Tagging Errors in Non-Native English Language Student-Composed Texts of Different Registers

Authors

DOI:

https://doi.org/10.22364/BJELLC.04.2014.10

Keywords:

corpus, annotation, accuracy, tagging error

Abstract

Research of linguistic features requires part of speech (POS) tagging of texts. The existing POS taggers have been predominantly trained on native speakers’ texts to enhance their accuracy. The researchers exploring POS tagging of ELL (English language learners) texts distinguish tagger’s and learners’ errors and suggest annotation enhancement schemes. However, the frequency and types of CLAWS7 (Constituent Likelihood Automatic Word Tagging System) tagging errors in ELL texts of different communicative purposes have not been sufficiently explored to suggest annotation enhancement solutions in each particular learner corpus building case.

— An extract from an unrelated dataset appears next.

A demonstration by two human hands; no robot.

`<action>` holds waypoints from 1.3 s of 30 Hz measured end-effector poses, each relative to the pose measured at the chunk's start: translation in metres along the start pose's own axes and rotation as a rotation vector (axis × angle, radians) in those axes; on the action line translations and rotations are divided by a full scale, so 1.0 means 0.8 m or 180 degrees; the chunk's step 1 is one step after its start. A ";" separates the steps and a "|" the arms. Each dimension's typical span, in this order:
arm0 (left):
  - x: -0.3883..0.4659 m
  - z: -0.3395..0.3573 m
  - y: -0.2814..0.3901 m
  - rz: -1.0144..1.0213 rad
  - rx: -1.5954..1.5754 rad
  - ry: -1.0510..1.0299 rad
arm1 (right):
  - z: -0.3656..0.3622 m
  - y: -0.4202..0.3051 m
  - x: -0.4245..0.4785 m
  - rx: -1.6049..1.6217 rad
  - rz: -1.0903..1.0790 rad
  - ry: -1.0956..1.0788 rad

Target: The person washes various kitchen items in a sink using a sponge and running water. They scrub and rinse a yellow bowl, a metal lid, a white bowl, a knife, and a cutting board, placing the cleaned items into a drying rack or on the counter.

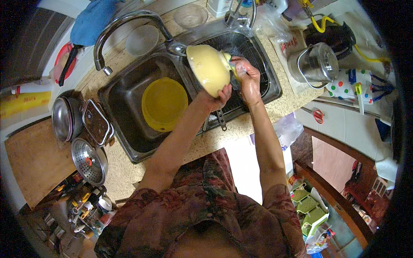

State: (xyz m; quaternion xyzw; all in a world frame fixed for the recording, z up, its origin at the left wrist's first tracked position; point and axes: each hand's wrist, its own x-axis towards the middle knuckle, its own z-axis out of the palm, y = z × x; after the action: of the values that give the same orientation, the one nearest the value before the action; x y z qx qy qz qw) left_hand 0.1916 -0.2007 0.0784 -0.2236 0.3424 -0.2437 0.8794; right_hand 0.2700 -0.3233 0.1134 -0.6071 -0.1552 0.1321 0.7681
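A yellow bowl [208, 69], wet and tilted on its side, is held over the divider and right basin of a double sink. My left hand [221, 96] grips its lower rim, with the fingertips showing on the outer wall. At the bowl's base, my right hand [246, 72] holds a cloth or sponge [237, 72], partly hidden by the fingers; suds are on the hand. Below them lies a black wire rack [266, 77] in the right basin. A round yellow basin [165, 104] rests in the left sink basin [129, 129].
A curved chrome faucet [129, 14] arches over the left basin's back corner. Metal bowls [61, 119], a glass container [95, 122] and a steel colander [88, 161] stand left of the sink. At right is a lidded metal pail [317, 63]; red-handled scissors [318, 116] hang below.
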 end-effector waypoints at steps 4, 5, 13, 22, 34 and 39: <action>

This study investigates CLAWS7 tagged texts composed by non-native English philology BA students (English Studies Department, University of Latvia) to uncover the overall precision of the tags having the greatest impact on the error rate and provide an insight into errors to reveal the texts requiring annotation enhancement solutions. Material for the analysis has been selected from the corpus of student-composed texts. The results show that tagging precision varies across the text groups. The texts edited by the students show greater tagging precision, and therefore would not require specific annotation enhancement procedures before their tagging. Tagging precision is lower in such interactional texts as chat messages that could be addressed by the application of an annotation enhancement scheme.

References

Aarts, J. and Granger, S. (1998) Tag sequence in learner corpora: a key to interlanguage grammar and discourse. In S. Granger (ed.) Learner English on Computer. Essex: Longman Limited.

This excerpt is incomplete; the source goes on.